When she alerts her mother that something may be wrong, the response Lizzy gets plays like a joke: “He’s a genius is part of the problem.” But what’s gorgeous here is how Reichardt forces us to confront this line later on: when Sean is in a dangerous manic state digging holes in his backyard, he speaks in the vernacular of artistry, describing his efforts as a piece representing the “mouths of the earth.” Lizzy, desperate to help her brother, has no time to process the undercurrents, but Reichardt stresses respect to the art first and foremost, emphasizing that the line separating Sean’s artistic expression and Lizzy’s is thin and imprecise.

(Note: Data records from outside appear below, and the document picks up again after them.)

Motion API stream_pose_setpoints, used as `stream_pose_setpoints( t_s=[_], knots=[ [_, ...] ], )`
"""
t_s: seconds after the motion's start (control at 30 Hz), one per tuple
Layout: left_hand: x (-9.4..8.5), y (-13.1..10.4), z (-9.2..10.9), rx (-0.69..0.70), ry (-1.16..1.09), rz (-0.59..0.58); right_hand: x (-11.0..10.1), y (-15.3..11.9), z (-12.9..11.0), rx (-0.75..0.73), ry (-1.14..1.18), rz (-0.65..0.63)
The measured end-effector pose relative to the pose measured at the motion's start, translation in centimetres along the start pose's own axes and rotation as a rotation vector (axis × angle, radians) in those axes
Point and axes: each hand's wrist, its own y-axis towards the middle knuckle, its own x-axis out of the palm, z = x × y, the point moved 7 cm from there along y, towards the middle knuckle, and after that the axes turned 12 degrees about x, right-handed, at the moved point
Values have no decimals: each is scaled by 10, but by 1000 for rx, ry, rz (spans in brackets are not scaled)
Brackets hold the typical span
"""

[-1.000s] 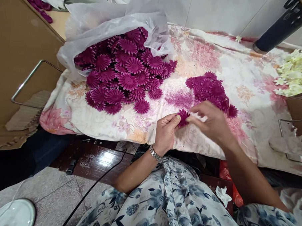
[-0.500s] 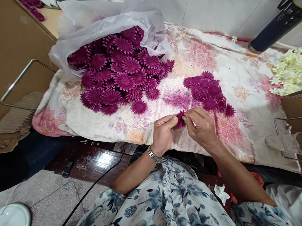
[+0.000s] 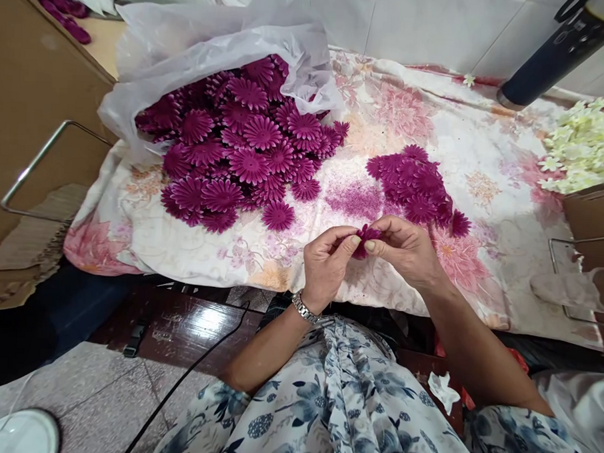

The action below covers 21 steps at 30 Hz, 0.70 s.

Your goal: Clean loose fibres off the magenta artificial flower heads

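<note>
head view: two hands, the left hand (image 3: 325,264) and the right hand (image 3: 406,250), one flower between them; thumb and fingers of each are clamped on this purple flower (image 3: 364,237), held over the near part of one floral cloth (image 3: 514,282). two purple piles lie beyond, blooms too overlapped to count: a larger pile (image 3: 249,164) at the mouth of one plastic bag (image 3: 219,56), a smaller pile (image 3: 409,181) beyond the right hand. one dark bottle (image 3: 554,60), one watch (image 3: 306,308) on the left wrist.
</note>
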Motion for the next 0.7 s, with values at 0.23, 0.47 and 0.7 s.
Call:
stream_pose_setpoints(
  t_s=[0.23,0.47,0.7],
  knots=[
    [4,-2,-1,-27,-3,-43,-1,-3,2,-37,6,17],
    [4,-3,-7,-123,-104,-26,-7,-8,-11,-155,-368,204],
    [18,-7,-13,-331,-301,-13,-2,-14,-27,-346,-635,401]
  ],
)
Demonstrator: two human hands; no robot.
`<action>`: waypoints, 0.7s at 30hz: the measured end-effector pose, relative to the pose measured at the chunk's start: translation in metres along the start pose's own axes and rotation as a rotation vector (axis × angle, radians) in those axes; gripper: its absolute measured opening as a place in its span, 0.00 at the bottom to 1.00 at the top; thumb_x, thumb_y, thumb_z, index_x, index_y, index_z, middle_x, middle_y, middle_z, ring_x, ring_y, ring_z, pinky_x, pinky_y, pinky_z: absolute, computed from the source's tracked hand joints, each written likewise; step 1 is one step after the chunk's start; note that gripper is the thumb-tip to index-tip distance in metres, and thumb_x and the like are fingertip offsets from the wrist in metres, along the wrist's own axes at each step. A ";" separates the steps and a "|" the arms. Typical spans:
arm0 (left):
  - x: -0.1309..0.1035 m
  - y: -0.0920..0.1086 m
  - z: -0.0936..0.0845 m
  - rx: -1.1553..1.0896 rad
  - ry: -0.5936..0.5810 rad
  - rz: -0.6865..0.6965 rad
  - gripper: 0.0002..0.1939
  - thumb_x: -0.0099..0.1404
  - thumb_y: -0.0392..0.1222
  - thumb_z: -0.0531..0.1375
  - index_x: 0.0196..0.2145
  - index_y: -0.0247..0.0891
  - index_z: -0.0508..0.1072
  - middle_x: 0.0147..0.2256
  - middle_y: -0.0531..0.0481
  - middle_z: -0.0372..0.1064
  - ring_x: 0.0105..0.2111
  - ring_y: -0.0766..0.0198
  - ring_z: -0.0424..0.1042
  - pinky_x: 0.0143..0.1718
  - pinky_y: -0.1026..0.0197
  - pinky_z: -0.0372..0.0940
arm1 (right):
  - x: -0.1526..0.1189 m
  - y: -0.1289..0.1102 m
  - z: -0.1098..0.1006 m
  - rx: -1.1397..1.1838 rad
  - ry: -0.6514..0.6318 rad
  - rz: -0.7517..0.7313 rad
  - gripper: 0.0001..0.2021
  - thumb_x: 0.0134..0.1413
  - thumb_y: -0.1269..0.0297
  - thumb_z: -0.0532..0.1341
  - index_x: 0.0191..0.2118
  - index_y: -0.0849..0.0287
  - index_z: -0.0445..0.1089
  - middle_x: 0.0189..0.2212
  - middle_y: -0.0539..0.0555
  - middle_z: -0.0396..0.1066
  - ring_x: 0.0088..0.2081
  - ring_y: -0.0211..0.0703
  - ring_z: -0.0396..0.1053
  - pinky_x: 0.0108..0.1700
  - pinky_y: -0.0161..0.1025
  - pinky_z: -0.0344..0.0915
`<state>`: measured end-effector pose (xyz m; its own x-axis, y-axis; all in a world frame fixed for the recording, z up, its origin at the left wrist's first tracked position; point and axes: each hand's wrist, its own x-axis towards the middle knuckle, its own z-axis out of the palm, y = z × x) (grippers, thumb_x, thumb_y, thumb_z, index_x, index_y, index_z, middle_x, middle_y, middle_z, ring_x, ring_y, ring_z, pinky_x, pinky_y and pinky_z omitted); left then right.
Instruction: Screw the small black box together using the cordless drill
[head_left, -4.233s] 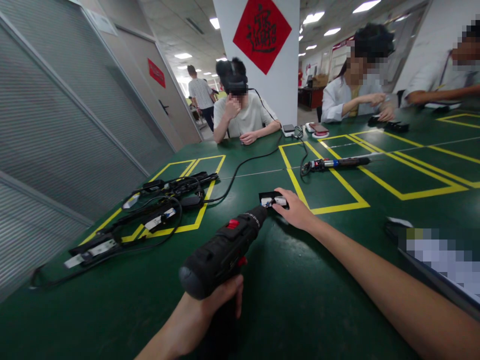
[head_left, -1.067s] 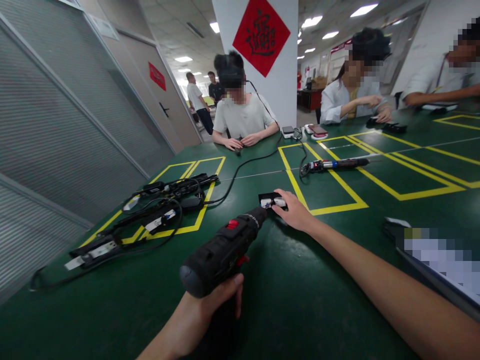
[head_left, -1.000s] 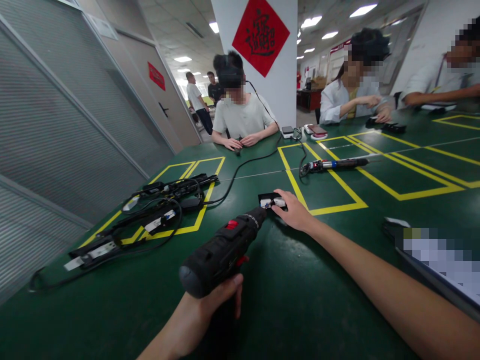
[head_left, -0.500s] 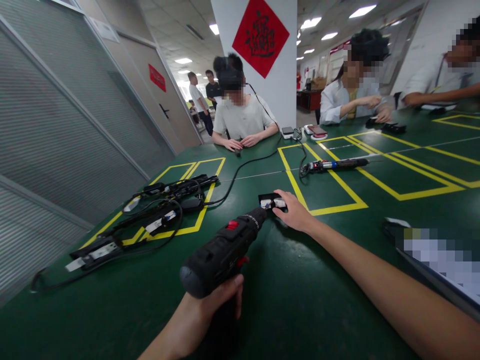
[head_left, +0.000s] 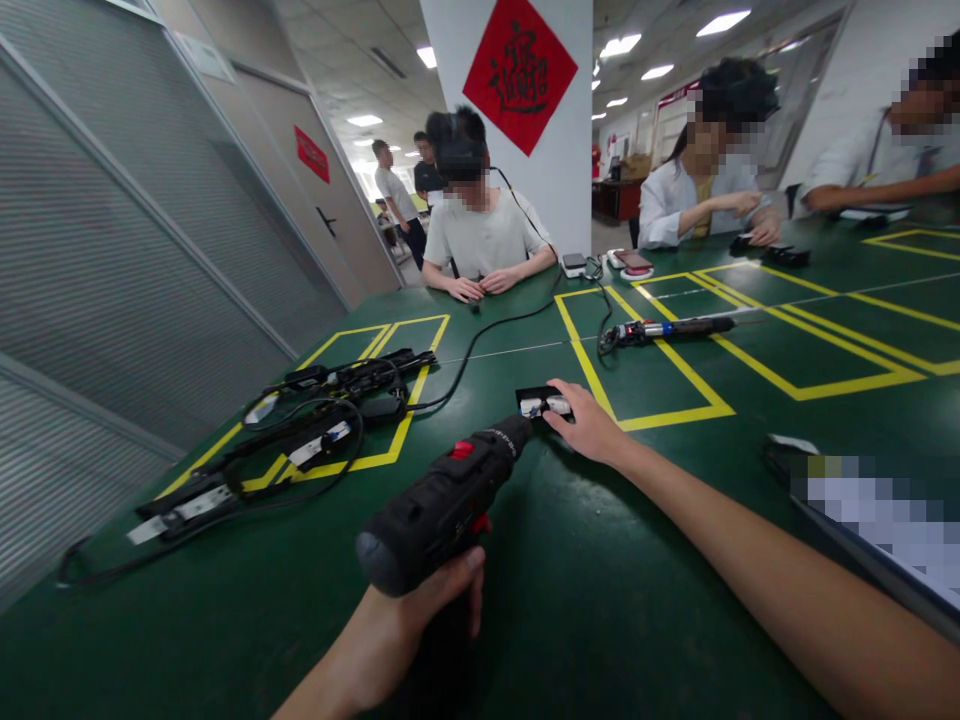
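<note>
Two hands of mine in view, both busy. Left hand (head_left: 424, 605) is wrapped around the handle of a black drill (head_left: 435, 515), thumb along its side, red trigger (head_left: 481, 524) in front of the grip; handle mostly hidden in shadow. Drill slants away from me, nose toward a small black box (head_left: 531, 405) with white pieces in it. Whether tip and box touch, I can't tell. Right hand (head_left: 592, 428) holds that box at its right end, thumb near side, fingers over the far edge, narrow grip. Box sits on the green table (head_left: 615, 600), just left of a yellow tape frame (head_left: 679, 418). Off to the left, black strips with white pieces and cables lie in a heap (head_left: 322, 440) over other tape. One black cable (head_left: 487, 330) runs from there to the far edge. Beyond the box, a long pen-shaped tool (head_left: 667, 328) lies across yellow lines. Opposite me, a person in a headset (head_left: 487, 235), both hands on the table.
</note>
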<state>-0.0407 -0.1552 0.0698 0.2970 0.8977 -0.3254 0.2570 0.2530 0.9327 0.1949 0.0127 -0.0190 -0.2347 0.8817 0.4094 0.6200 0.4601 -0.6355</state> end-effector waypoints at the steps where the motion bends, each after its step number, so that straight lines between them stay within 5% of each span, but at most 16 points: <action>1: 0.000 0.000 0.000 0.007 0.000 0.000 0.15 0.64 0.48 0.53 0.27 0.34 0.70 0.23 0.49 0.66 0.23 0.62 0.66 0.28 0.57 0.60 | 0.000 0.000 0.000 -0.002 0.000 -0.001 0.22 0.56 0.58 0.54 0.56 0.55 0.55 0.48 0.58 0.62 0.49 0.48 0.61 0.52 0.47 0.57; 8: 0.004 -0.001 -0.001 -0.025 -0.010 -0.004 0.15 0.64 0.47 0.53 0.44 0.34 0.66 0.24 0.50 0.66 0.24 0.61 0.66 0.27 0.57 0.61 | 0.001 -0.001 0.000 -0.007 -0.005 0.010 0.23 0.56 0.58 0.54 0.57 0.54 0.54 0.48 0.58 0.62 0.49 0.48 0.61 0.52 0.47 0.57; 21: 0.003 -0.004 -0.001 -0.004 -0.009 0.005 0.14 0.64 0.47 0.54 0.42 0.35 0.65 0.22 0.50 0.66 0.22 0.61 0.66 0.26 0.57 0.60 | 0.001 -0.001 0.001 -0.019 0.004 0.000 0.22 0.55 0.58 0.55 0.55 0.55 0.56 0.47 0.58 0.62 0.49 0.48 0.61 0.52 0.47 0.57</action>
<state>-0.0414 -0.1529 0.0656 0.3062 0.8958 -0.3223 0.2514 0.2505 0.9349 0.1931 0.0135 -0.0185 -0.2319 0.8810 0.4124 0.6342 0.4585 -0.6226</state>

Earlier in the film, Lizzy attempted to rid herself of the burden of caring for the bird, “Go somewhere else, die somewhere else,” she yells in an uncharacteristic fit, but ultimately her compassion prevails, and the metaphor carries over for her brother to whom she returns. In the chaotic build-up to her big moment, Sean’s narrative of isolated frustration is inserted and juxtaposed with the nurturing studios of the school. Reichardt depicts his art as an articulation of breakdown, an art of pain, of loneliness, and anger; it’s an art that calls out to the world with a yelping cry demanding to be heard, and just like Jo’s art, or Lizzy’s art, or any art for that matter, what counts the most is who shows up to hear it.
Published as part of NYFF 2022 — Dispatch 3.